What to work on>
Tell me how many lines in the data below hold the string "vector", and say nothing else.

Data for processing>
----------
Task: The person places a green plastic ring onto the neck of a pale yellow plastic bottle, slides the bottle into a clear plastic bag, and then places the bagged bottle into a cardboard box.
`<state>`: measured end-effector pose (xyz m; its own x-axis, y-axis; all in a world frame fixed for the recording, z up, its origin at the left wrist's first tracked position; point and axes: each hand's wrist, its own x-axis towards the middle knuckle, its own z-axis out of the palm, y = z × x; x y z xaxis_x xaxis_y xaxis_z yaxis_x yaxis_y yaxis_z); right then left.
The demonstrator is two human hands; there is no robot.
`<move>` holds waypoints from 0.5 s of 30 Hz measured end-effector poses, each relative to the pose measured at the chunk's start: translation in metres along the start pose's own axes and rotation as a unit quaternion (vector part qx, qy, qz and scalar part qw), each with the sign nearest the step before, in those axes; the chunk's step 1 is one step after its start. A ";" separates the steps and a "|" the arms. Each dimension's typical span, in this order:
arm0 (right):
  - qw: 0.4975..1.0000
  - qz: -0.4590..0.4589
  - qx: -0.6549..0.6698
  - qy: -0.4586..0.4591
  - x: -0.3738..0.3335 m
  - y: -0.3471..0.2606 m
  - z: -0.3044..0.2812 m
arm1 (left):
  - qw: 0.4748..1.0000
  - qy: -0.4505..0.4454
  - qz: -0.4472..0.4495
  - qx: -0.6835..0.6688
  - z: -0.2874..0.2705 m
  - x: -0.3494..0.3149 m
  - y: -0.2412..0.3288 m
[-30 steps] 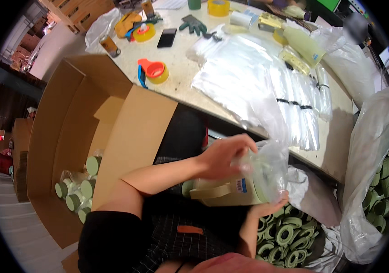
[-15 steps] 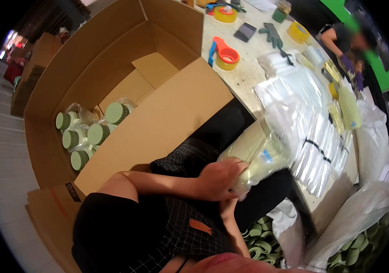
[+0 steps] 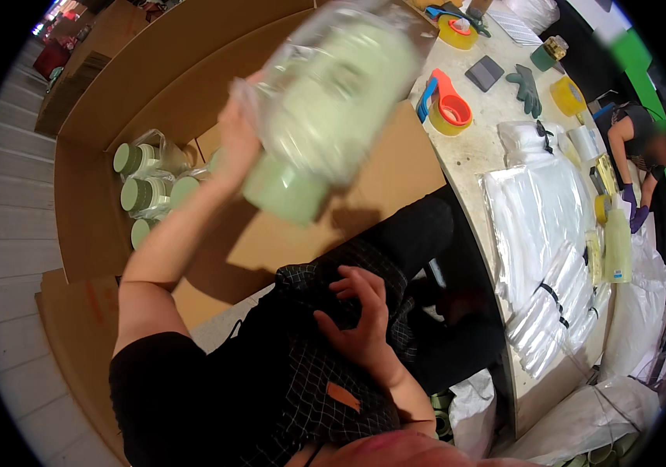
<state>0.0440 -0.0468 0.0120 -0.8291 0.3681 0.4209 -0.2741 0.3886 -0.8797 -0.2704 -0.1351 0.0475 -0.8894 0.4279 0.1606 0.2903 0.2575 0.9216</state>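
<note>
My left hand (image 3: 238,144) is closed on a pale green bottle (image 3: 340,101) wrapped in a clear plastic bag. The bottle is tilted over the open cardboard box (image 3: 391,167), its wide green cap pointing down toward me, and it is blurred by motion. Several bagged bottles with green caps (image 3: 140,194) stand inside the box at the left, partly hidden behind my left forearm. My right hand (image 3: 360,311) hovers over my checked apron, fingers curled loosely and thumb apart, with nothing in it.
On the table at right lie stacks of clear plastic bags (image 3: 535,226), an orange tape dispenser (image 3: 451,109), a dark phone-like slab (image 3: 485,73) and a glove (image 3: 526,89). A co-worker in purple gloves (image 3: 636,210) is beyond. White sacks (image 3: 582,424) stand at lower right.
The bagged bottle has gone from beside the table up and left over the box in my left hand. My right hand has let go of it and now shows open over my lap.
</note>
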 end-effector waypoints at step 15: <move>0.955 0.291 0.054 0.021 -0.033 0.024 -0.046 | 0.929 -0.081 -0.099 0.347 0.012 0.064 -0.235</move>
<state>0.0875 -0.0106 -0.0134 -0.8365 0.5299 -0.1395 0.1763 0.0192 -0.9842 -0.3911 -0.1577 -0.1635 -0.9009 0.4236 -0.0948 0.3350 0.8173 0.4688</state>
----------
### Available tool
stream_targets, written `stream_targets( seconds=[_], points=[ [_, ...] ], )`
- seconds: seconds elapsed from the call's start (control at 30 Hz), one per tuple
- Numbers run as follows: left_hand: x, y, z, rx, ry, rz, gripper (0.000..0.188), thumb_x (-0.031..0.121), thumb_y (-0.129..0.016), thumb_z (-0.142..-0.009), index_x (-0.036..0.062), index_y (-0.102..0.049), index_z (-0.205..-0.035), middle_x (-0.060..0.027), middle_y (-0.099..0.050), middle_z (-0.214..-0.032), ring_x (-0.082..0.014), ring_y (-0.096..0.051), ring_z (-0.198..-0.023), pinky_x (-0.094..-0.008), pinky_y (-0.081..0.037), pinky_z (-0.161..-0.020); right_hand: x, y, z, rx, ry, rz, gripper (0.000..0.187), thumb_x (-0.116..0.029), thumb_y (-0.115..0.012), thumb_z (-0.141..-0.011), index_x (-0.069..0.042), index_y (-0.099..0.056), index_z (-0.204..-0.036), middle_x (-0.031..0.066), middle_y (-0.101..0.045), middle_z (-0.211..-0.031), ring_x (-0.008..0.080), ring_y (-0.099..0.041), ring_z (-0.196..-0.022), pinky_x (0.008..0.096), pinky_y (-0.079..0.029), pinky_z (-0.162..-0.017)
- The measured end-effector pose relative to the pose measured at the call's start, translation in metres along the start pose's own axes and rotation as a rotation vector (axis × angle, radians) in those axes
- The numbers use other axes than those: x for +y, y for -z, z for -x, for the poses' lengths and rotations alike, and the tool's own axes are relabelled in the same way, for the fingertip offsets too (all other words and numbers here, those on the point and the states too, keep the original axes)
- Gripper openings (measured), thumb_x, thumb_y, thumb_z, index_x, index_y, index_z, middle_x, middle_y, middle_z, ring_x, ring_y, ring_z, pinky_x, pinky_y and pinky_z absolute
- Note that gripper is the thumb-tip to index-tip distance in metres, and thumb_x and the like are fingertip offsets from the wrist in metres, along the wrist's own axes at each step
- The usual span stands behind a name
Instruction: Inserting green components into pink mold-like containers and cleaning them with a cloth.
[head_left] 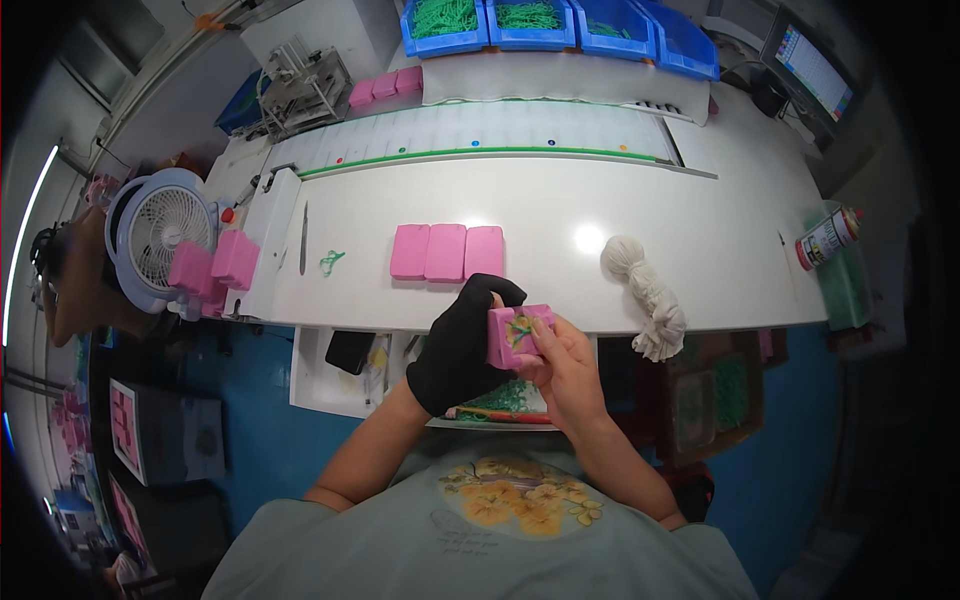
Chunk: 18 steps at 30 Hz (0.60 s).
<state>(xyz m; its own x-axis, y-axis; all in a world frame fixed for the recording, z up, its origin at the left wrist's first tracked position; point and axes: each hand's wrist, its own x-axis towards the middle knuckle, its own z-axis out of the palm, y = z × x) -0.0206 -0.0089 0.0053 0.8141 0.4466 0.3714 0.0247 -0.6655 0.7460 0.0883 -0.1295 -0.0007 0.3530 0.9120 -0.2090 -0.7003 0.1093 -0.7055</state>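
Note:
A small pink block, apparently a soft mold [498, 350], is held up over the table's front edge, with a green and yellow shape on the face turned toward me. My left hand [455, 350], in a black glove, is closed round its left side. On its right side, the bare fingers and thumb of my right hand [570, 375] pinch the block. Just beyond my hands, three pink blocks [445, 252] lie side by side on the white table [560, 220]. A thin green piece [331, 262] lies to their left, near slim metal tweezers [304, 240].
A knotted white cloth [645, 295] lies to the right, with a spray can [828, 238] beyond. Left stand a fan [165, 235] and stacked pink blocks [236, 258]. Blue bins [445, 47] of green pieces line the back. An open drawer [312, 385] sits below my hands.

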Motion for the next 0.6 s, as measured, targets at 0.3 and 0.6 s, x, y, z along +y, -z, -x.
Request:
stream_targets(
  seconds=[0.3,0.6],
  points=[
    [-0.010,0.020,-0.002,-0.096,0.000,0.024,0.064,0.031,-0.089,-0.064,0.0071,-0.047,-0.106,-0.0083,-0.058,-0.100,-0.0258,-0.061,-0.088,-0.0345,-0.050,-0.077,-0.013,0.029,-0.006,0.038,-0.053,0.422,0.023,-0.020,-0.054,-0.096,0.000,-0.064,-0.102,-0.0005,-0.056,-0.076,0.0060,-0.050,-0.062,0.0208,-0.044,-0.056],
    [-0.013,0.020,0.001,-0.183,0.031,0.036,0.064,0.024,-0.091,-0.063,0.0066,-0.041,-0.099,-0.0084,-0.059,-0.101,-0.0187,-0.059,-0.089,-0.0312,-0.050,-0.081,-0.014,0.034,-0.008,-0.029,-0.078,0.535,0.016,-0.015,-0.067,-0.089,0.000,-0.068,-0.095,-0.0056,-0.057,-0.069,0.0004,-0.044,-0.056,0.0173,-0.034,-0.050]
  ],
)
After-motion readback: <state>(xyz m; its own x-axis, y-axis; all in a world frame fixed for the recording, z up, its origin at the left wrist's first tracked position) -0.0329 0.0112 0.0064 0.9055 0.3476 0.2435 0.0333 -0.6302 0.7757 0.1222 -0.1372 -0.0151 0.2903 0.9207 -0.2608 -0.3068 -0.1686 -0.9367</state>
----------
Result for this task>
2